United States Bankruptcy Court, D. Virgin Islands, Bankruptcy Division, Division of St. Thomas and St. John
Apr 6, 2005
Bankruptcy No. 302-00037 (Bankr. D.V.I. Apr. 6, 2005)

Opinion

Bankruptcy No. 302-00037.

April 6, 2005


MEMORANDUM OPINION


Before the court is debtors' objection to the amended proof of claim of Joseph Hylton. The court's jurisdiction is not contested. This is a core matter pursuant to 28 U.S.C. § 157(b)(2)(B). The following constitutes the court's findings of fact and conclusions of law.

Trial was held in St. Thomas on February 14, 2005. The parties have submitted post trial proposed findings of fact and conclusions of law.

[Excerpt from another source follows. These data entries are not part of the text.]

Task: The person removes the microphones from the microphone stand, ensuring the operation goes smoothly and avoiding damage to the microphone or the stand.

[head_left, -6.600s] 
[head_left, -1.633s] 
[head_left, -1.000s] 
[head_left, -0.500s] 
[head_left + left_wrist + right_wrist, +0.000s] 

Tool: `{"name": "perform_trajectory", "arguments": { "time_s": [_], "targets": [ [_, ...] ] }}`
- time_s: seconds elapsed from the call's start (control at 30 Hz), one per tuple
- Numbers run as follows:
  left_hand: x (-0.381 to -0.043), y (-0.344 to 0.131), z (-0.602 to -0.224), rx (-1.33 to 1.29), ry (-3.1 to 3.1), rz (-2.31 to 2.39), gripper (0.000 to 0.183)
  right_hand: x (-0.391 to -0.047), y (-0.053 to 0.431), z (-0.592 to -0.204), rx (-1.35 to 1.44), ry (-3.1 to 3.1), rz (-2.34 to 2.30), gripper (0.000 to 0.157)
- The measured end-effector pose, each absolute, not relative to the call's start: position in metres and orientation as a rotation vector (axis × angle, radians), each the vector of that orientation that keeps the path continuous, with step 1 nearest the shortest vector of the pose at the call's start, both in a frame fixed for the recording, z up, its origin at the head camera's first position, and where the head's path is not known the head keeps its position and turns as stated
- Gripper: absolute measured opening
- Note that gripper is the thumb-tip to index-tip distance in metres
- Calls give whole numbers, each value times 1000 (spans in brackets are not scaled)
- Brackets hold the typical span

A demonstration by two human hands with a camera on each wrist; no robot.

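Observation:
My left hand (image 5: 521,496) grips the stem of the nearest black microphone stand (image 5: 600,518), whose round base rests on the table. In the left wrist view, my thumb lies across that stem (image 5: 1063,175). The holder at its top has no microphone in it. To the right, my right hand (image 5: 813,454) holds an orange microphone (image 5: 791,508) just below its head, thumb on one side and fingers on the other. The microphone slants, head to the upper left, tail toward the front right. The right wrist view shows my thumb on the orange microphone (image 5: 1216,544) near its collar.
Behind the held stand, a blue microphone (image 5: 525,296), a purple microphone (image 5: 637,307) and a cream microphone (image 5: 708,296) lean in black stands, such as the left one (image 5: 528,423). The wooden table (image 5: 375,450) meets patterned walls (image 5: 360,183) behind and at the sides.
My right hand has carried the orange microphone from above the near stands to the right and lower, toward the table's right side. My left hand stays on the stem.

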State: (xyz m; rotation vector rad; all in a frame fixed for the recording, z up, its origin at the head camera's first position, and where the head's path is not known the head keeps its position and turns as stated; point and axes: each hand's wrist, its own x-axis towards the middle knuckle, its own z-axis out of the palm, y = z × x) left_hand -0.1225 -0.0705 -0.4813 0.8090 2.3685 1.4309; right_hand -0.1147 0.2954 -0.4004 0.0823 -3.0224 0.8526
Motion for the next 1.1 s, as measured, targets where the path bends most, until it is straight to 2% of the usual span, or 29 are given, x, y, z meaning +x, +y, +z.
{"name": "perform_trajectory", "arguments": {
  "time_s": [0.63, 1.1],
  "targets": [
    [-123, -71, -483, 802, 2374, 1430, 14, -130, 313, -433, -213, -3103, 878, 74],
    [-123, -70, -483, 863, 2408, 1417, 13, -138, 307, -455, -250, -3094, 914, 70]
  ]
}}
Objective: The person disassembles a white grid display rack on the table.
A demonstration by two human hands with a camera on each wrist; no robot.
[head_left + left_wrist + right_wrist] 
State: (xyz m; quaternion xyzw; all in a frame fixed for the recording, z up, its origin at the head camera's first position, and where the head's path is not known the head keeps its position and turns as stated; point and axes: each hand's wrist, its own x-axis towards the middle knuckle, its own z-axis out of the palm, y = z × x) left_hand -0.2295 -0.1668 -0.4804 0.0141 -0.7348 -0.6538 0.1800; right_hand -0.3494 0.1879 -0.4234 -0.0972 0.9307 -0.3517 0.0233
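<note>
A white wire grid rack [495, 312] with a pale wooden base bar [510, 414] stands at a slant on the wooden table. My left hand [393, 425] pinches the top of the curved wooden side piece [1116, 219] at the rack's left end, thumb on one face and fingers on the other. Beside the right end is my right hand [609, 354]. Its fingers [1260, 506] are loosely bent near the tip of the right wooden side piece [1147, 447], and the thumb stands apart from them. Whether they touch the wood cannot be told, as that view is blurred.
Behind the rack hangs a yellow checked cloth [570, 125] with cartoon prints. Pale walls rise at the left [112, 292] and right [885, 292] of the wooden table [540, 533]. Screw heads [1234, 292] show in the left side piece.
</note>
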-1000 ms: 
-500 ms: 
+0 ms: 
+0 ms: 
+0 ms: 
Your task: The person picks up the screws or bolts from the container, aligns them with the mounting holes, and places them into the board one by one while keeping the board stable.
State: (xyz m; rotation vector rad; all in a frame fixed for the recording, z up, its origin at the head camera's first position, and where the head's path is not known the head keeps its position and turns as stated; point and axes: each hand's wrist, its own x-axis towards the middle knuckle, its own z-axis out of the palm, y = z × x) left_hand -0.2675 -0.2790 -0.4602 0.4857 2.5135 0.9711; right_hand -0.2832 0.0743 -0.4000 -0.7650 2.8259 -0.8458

For the reasons which follow, the objection will be overruled and the claim will be allowed.

Joseph Hylton is a certified architect and contractor who, on April 11, 1997, contracted with the debtors to manage a construction project for them at their home, located at 14A Estate Bolongo, St. Thomas, Virgin Islands. Plaintiff's Exhibit 1 is a copy of the contract. Hylton agreed to the contract after debtors had a stop work order issued against them due to a construction problem regarding a main support pillar for their home. After that work was finished, debtors asked Mr. Joseph to do additional construction management services. That request led to the April 11, 1997 contract. Under the contract, Hylton was to receive the following payments: $2000.00 for architectural plans and $6030.00 as his construction management fee. Thus, Mr. Joseph's fee for his services per this contract was a total of $8030.

Hylton was also to be paid $968.75 that he would, in turn, pay over to an engineering firm.

As part of his construction management services on the project, Hylton agreed to find contractors to perform certain services at the following costs to debtors: Concrete labor for $32,000.00, block labor for $42,480.00; plaster labor for $25,000.00; and rough carpentry for $21,120.00. The total labor charge was $120,600.00.

Construction had already begun before the contract was signed. As a result, debtors had construction materials on site that were to be used in the performance of this contract. In negotiating Article 14 of the contract, the debtors informed Hylton that they had $213,000 available from their SBA loan to finish construction. Hylton, therefore, estimated certain construction materials costs that would be needed to complete the work so that debtors could determine whether they had sufficient funds to complete the contract. These estimates were listed as "allowances" under the contract and totaled $91,450. If the materials were purchased for less than that amount, debtors would be given a credit. If the materials cost more than the allowance, debtors would have to pay the difference.

A "draw down" schedule was also given to debtors so that they would know when and how much they would have to pay to Hylton as work progressed and to keep the project on schedule. See Plaintiff's Exhibit 2. To facilitate payments that Hylton would have to make to the contractors he managed and to suppliers for goods he purchased for the project, the parties agreed to establish an escrow account. Debtors' funds were deposited into this account and Hylton issued payments from it. Plaintiff's Exhibit 3 is a copy of the escrow agreement. Hylton funded it with $500 of his personal money and later reimbursed himself from funds paid to him by debtors. Debtors initial payment of $30,000.00 was deposited into the escrow. Plaintiff's Exhibit 4 is a copy of the $30,000.00 check.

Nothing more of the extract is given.